We went in to have the Broviac removed yesterday morning. Sometimes they removed them in outpatient clinic with some sedation/holding baby down....but the surgeon and we decided that a little more anesthesia was better. It was sooo much harder to bring him for this surgery than it was for the placement of the catheter. I think because when he was in the NICU I was a little detached....but now, he's been at home with me at all times...and then to have to hand him over to the anesthesiologist?!? It was soo hard. Thankfully, the procedure was short...but he took a little longer to wake up than the anesthesiologist was comfortable with so....we had to stay overnight for observation! I almost lost it. Russ said I was acting/sounding like a post-traumatic stress patient. I had to go back home to pack enough stuff for us to stay. At least we were able to stay on the peds floor and not back in the NICU, which meant I could stay in the room with Daegan. I hope to never have to leave him at the hospital alone again! At first they gave us a room with another patient...but we were (fairly) quickly moved to a private room for the night. Thank goodness! I just can't imagine having to be in the hospital with another patient....not only are you completely vulnerable b/c you are sick/in the hospital, but to have your privacy lost as well? I'm glad we have insurance!! (and being the doctor's wife/child does have some perks!) It was a rough night nonetheless. Daegan was crabby/sleepy/nauseated. And between all the people checking on him and I and feeding/cleaning up the bottles/pumping/cleaning up the vomit....we didn't get much sleep.

We visited the NICU when we were there. A couple was leaving as we were walking in...and she was crying...I held Daegan up and said "They really do get to come home." She smiled. The nurses were surprised at how much he's changed already. He's bigger, fatter and more mature looking they said. It was good to show off how great he looks!! Especially since it was such a fight to get him home with us. I needed to 'gloat' a little about how well I was able to care for him and how he's thriving at home...it was a little therapeutic for me.

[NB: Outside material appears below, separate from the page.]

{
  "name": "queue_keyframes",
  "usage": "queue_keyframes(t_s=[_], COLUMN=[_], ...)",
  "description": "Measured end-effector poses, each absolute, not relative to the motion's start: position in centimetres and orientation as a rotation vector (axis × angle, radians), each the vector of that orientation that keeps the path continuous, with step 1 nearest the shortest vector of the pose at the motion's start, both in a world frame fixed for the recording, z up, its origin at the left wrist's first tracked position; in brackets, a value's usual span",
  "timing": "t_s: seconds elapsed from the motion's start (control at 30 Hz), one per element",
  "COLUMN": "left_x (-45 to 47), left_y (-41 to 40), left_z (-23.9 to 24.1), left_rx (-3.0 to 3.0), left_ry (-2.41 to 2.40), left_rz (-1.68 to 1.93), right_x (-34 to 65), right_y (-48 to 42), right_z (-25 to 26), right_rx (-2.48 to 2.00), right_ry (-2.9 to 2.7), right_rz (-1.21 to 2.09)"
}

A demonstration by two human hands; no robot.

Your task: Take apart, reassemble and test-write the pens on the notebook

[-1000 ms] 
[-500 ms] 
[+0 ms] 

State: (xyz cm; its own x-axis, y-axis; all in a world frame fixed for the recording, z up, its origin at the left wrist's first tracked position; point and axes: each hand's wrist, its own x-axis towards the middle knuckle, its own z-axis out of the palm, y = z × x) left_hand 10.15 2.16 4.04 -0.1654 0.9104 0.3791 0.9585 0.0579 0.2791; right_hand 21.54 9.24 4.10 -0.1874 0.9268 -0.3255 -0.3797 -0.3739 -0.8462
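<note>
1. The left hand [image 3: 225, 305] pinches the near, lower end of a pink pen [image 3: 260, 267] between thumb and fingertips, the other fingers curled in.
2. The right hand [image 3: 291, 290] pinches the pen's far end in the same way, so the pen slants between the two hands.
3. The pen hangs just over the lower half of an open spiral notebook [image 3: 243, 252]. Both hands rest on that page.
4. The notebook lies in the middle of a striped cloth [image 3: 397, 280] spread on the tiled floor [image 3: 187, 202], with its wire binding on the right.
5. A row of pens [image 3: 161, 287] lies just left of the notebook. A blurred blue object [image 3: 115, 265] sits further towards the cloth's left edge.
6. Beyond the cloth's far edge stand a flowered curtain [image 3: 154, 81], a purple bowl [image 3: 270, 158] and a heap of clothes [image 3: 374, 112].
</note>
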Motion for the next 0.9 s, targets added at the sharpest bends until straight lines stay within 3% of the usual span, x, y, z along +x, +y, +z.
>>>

But we are home now! And IV free! And no more antibiotics!!! I think we are finally 'done' with his premie/NICU experience....provided he doesn't get RSV or some other bad resp infection to land us back in the hospital with a vent....ugh I can't/shouldn't even think about it....

OK so we're home and happy and healthy! He's being a little 'needy' but other than that back to normal. It feels so good to hold him and snuggle him with out worrying if I'm pulling on his IV. I didn't realize how different it was to worry about it...cause I didn't know any better, but now....it's like he's a whole new baby! I think I can start to heal now and to put all of this business behind me...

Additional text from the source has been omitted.